The next three months, until she got her heart were the things of nightmares. Looking back, at the time, I was so caught up in the drama of the wait that I wasn’t aware of the more important changes taking place in Cindy and in me. I assumed that once Cindy stopped fighting, she’d be given a 1B status, at the very worst a Status 2. It would mean a heart cath every four weeks, but I’d already helped her with one of those, and I no longer feared them. She wasn’t. She was a status 3! To make things worse, while she wasn’t an extremely hard match, she wasn’t a common one either.

I don’t know how the people who make the decisions about who gets a heart make their decisions, but it’s a good thing I don’t know who they are. I’m a big fan of the United Network of Organ Sharing down in Richmond now, but I wasn’t until she got her heart.

The first time I knew someone else got a heart that Cindy could have used, I wanted to commit murder. The man who got the heart, was very old, in his early 40s. Yeah, he was married and had two kids, but he was just an ordinary guy, with an ordinary job. I know he was sicker than Cindy, completely bedridden, but how could anyone pick him instead of Cindy?

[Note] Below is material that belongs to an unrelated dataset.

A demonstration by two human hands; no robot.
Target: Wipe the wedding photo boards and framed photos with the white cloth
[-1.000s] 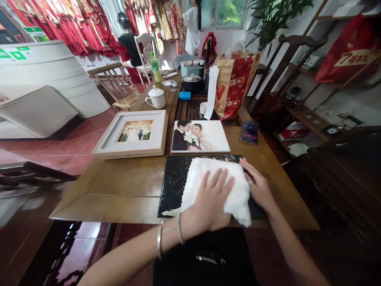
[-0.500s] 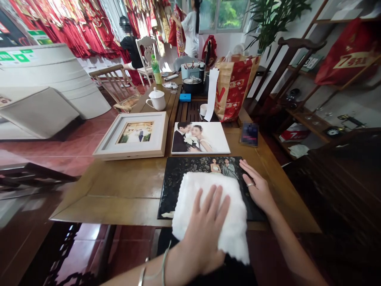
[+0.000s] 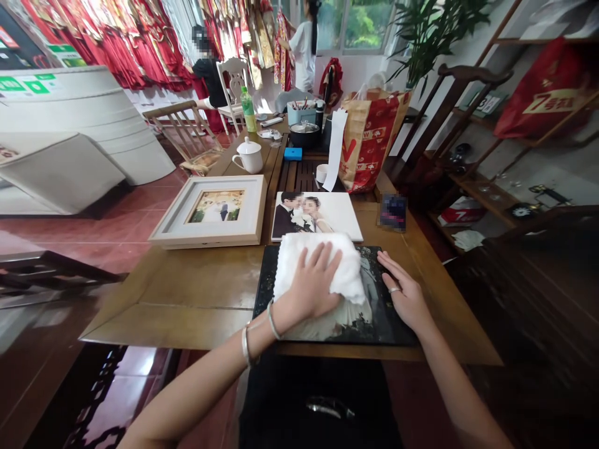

Of course Cindy wasn’t in the least bothered, which just made it worse for me. By the time the next heart was available, Cindy was showing physical signs of failure. She had to give up one of her classes. A week later she had to cut back to working less than half time at Children’s. It was the first time I saw her cry about her condition, not for herself but for the kids she wouldn’t be able to spend time helping.

A week later she began to swell up, looking more like the Michelin Man than the woman I’d come to love. Seeing her like that was when I first thought I might love her. Not like I’d loved Lorelei, but more than I could ever love anyone else. I took her to the hospital that night and I had tears in my eyes. Tears of impotent rage. I was furious, Cindy was breathing rapidly and she was so very weak and she still wasn’t next on the list. Some socialite who’d given a few million dollars to the hospital was next.

To be fair, the woman was only a few years older than Cindy and she also had two very young children, and a husband who doted on her. She’d been in the hospital for a month because she’d been too weak for a transplant when the last heart was available.

God help me, one night as I saw how fragile and belabored Cindy looked in her bed, I actually wondered if I could commit murder. If it had been anyone but Cindy, I might have carried through. God might forgive me; Cindy would forgive me, but she’d never continue with me and I couldn’t face that.

Through all this time Cindy’s friends were there. The hospital had to set strict limits on how many visitors she could have a day and the rotation list was pages long. The only ones who were allowed to see her every day were me and her immediate family.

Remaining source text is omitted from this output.